Snow received her ballot on May 23rd, 16 days after she was told it was processed for printing and mailing. She mailed it back on May 26th.

After receiving reports from residents like Snow, Montgomery County filed an emergency petition in Common Pleas Court on Tuesday to extend the mail-in ballot deadline by one week, arguing that voters would otherwise be disenfranchised. That’s separate from another lawsuit from a Democratic political group seeking a one-week deadline extension for the entire state.

Voting rights advocates are watching those lawsuits closely.

Scott Seeborg, Pennsylvania director of the national voting rights advocacy group All Voting Is Local, says his organization has fielded many complaints regarding ballot delivery status.

Seeborg says one positive development amidst the mayhem is the fact that Philadelphia voters are receiving ballots with prepaid return envelopes. (Not all counties are taking that route.)

“We know that removes a [price] barrier and helps younger folks who may not have ever used a stamp before,” Seeborg says. “I think that in terms of using the best practices that we have at our disposal and even spending some money on [prepaid postage], Philadelphia has done an adequate to good job with the mail-in ballot process.”

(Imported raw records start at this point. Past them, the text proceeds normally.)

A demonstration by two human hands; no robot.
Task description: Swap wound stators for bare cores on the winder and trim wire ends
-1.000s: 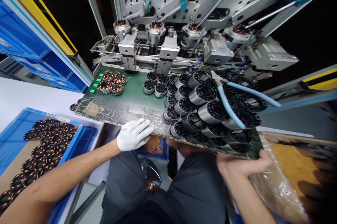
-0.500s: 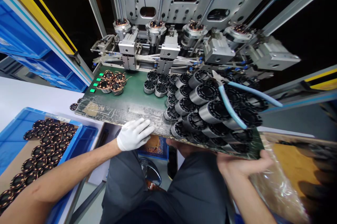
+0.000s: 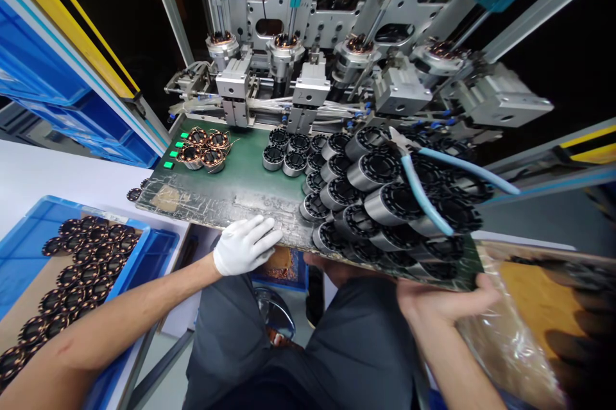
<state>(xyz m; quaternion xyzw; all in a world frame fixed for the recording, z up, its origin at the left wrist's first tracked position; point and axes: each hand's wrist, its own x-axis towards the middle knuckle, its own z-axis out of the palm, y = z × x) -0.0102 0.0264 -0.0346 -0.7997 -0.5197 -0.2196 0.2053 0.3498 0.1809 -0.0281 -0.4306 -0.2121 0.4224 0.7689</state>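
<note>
My left hand [image 3: 247, 245], in a white glove, lies flat on the worn front edge of the green worktop [image 3: 250, 188], fingers stretched out and holding nothing. At the right front edge is my bare right hand [image 3: 440, 301], against the board's underside with its thumb spread outward; most of its fingers are hidden beneath. Just above it stand stacked, unwound stator cores [image 3: 378, 169], grey with black slotted ends. Pliers [image 3: 426, 195] with light blue handles lie open on top of the stack. Several copper-wound stators [image 3: 214, 158] sit at the worktop's left, their loose wire ends showing.
Behind the worktop a winding machine [image 3: 308, 86] carries a row of stations holding stators. At left, a blue tray [image 3: 36, 224] contains rows of wound stators. An open box with a plastic liner [image 3: 510, 339] stands at right. Below is a blue bin [image 3: 301, 278] with copper scraps.
The view has tilted slightly, showing more of the machine's striped top bar. Both hands and the parts on the worktop stay where they were.
</note>
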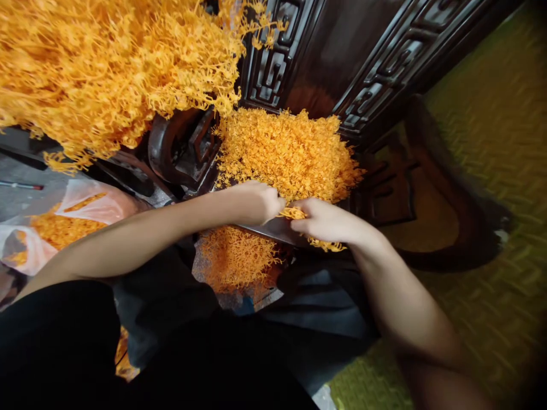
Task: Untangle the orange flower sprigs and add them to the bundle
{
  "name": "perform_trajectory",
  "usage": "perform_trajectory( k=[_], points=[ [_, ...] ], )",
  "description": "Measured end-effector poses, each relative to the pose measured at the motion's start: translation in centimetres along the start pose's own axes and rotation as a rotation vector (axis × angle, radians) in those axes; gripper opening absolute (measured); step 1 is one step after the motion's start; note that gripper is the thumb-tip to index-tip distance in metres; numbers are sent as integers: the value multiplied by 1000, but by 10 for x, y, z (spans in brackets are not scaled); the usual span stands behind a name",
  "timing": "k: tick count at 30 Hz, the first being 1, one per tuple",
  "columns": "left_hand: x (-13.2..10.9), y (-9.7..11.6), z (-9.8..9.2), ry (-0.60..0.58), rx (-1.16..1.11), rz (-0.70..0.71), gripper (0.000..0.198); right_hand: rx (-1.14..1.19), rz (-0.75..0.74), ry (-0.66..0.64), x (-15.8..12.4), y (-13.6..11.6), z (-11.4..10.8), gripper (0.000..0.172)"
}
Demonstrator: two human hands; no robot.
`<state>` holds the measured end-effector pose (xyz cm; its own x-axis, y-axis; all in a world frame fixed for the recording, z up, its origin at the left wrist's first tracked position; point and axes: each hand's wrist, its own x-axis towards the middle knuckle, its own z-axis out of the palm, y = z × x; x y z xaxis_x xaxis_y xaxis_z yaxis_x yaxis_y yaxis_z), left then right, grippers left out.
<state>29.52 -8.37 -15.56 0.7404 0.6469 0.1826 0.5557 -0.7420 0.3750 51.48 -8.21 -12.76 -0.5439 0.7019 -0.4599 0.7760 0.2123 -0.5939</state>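
My left hand (258, 202) is closed, thumb side toward my right hand, at the near edge of a dark wooden seat. Facing it, my right hand (322, 220) pinches with bent fingers. Between them is a small bunch of orange, thin-branched, plastic-looking sprigs (293, 213), and both hands grip it. More orange strands (327, 245) show below my right hand. Just beyond the hands, a dense heap of orange flower-like pieces (286, 151) lies on the seat. Under the hands, between my legs, a clear bag (239, 259) holds loose orange sprigs. My fingertips are partly hidden.
A large yellow-orange pile (106, 74) rises at upper left. Behind the heap stands a carved dark wooden backrest (318, 62), with a curved armrest (166, 148) to its left. A pale plastic bag (98, 199) with orange pieces lies lower left. Yellow-green textured material (491, 142) covers the right.
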Motion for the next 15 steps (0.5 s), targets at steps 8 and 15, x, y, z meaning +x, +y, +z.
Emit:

Looking ahead to the general election this November, Seeborg says activists with All Voting Is Local hope to spread information that will make it easier for voters to understand the state’s mail-in ballot system, particularly in zip codes that had fewer than 1,500 vote-by-mail requests in the primary.

“We need to make sure we’re moving forward [to the general election in November] with a robust sense of lessons learned,” Seeborg says. “It’s never acceptable when the voters don’t get the information they need when they need it.

“Our goal needs to be pursuit of excellence,” he adds. “Whatever that takes, we’ve got to do.”